A man cycles past federal election signs in Ottawa on April 28.Shannon Vanraes/Reuters
Remember recess? Your eight-year-old self thought it was the best 15 minutes of the elementary school grind. Chained to that sweatshop desk since 9 a.m., you could finally get up from your chair, go outside and blow off all that pent-up energy by running around the school yard. I also seem to remember that my mom sometimes packed me a snack of crackers and Cheez Whiz. Who didn’t love recess?
Our politicians just had a 37-day recess, officially known as an election campaign. Campaigning is the most fun politicians can have. They can promise everything, and say yes to everyone. It’s like going to an infinite stream of cocktail parties, and trying to make as good an impression on as many people as possible.
Maybe 37 days in a row of non-stop glad-handing and ingratiation doesn’t sound like fun to you, and fair enough. That’s why you weren’t running for office.
Election campaigns are tiring for those involved, just like playing soccer at recess was the most physically demanding part of the elementary school day. But elections are the fun part of politics, while government is the work. A campaign is like a job interview, where seldom is heard a discouraging word and the skies are not cloudy all day. Governing is the job.
Each of the parties made big and at times fanciful promises during the last 37 days of job interviews. And can we, the hiring committee of Canadian voters, be honest? We all discounted at least some of what they were pitching. You did it especially with the party and the leader you voted for. You cut the politicians, at least your preferred politician, a certain amount of slack. You let some nose stretchers go, because an election, like a job interview, involves grading on the curve.
Elections often come down to “who do you trust?” more than “which of the drive-thru menu of platform promises would you like to order from?” Especially this election.

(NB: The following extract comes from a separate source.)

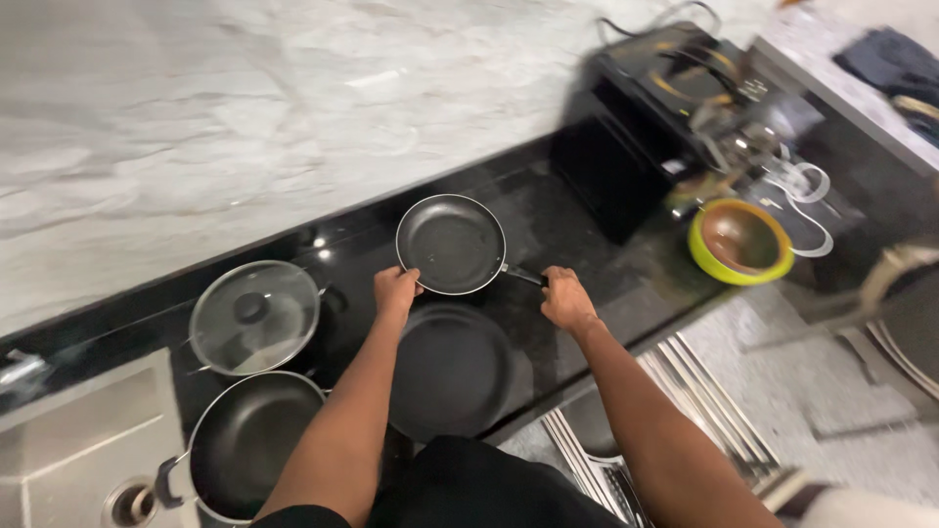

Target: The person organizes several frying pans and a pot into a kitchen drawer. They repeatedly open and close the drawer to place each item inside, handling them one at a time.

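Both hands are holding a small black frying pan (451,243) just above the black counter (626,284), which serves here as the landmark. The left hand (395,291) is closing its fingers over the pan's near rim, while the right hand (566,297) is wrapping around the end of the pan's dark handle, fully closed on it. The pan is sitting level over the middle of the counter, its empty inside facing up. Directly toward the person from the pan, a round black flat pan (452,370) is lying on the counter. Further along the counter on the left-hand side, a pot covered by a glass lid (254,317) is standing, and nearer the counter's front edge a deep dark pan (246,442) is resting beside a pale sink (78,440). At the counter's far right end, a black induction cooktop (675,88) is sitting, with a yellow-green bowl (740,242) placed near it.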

In their 1993 platform, the legendary Red Book, the Jean Chrétien Liberals railed against the new and unpopular Goods and Services Tax. Economists called the GST, introduced in 1991, a revenue-neutral improvement on the old, hidden manufacturer’s sales tax, but voters were in no mood to hear it. The Red Book instead said what voters wanted to hear: that the GST had “undermined public confidence in the fairness of the tax system,” had “deepened the recession,” had led to “difficulties” in federal-provincial fiscal relations, had “stimulated the underground cash economy,” and was “costly for small business to administer and very expensive for the government to collect.”
The Liberals promised that, if elected, they would “replace” the GST.
As you may have noticed, the GST is still very much around. The Chrétien government suffered no long-term political damage from fudging its promise. Deputy Prime Minister Sheila Copps had to step down in 1996 — she had pledged to resign her seat if the tax was not abolished —but she was promptly re-elected by the people of Hamilton East. And the Liberals won two more majority governments.
In the election campaign just concluded, Liberal Leader Mark Carney basically promised to cut taxes like a Conservative while spending more than a Trudeau Liberal. It’s not an equation that easily sums, even if you have a PhD in economics. His plan to divide spending into two buckets – spending-spending and investment-spending – is perfectly reasonable, but it doesn’t fundamentally change the equation.
If you voted Liberal – this column was written before the ballots were counted, but the polls had for weeks pointed to a Liberal majority – were you really voting for Mr. Carney to do each of the specific things in his promise-laden platform — everything from Windsor-to-Quebec City high-speed rail to a new government home-building agency? Or were you voting for the party and leader you believed could be trusted to make the best choices in an uncertain future?
The 1993 Liberals quietly walked back their GST pledge, and voters largely accepted it. They also slew the budget deficit, something their Progressive Conservative predecessors had failed to achieve, through spending cuts they’d never campaigned on. Voters rewarded them for it.
Today is not 1993, and the main problem facing the next government is not the size of the annual fiscal shortfall. But it is passing strange that, after Chrystia Freeland forced Justin Trudeau to take a walk in the snow with a resignation letter that accused the government of debasing the fiscal coin for the sake of politics, the Liberals ran an election campaign in which they promised to spend even more, while taxing less.
It would be nice if the next government levelled with us about the gap between campaign dreams and earthly reality. Starting a new mandate with some honest talk would be welcomed.
To campaign is to promise, but to govern is to choose. Campaigning is all about saying yes. Choosing always involves saying no.
It was a fun 37 days, but recess is now over. The hard work of governing begins.